* **Work item**:
Find the line below with "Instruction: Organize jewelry" and the line with "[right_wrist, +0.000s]". Output them and the lines between, exactly, but not the pictures.

* **Data segment**:
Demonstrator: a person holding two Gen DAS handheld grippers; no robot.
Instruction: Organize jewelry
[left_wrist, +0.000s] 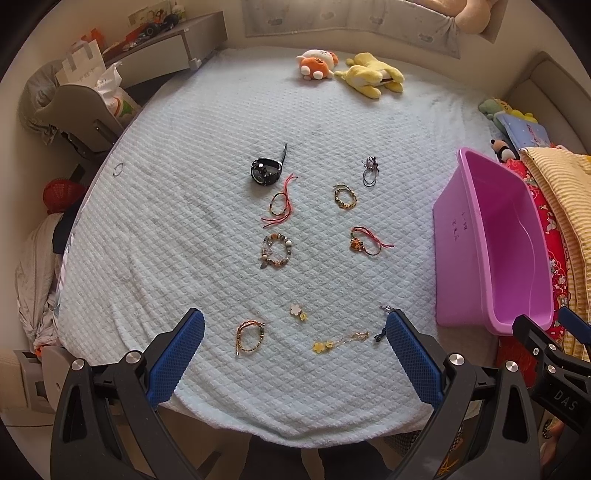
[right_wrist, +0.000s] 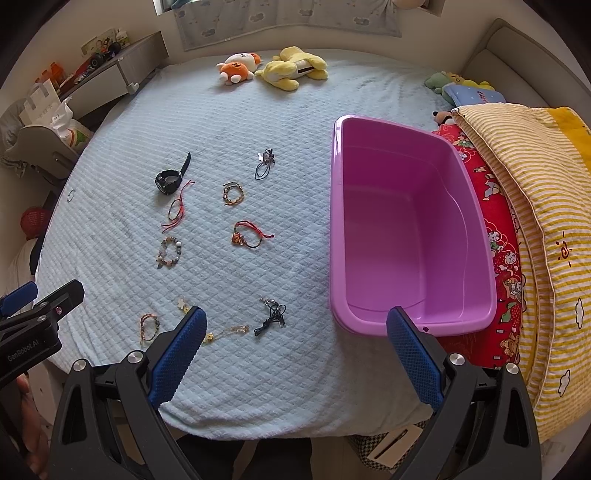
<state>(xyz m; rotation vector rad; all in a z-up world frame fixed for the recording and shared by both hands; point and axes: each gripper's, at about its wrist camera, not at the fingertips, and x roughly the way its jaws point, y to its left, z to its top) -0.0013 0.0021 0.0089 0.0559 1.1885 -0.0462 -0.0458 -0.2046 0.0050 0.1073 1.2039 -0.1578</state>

* **Solution to the exercise**:
Instruction: Organize jewelry
[left_wrist, +0.000s] 
[right_wrist, +0.000s] 

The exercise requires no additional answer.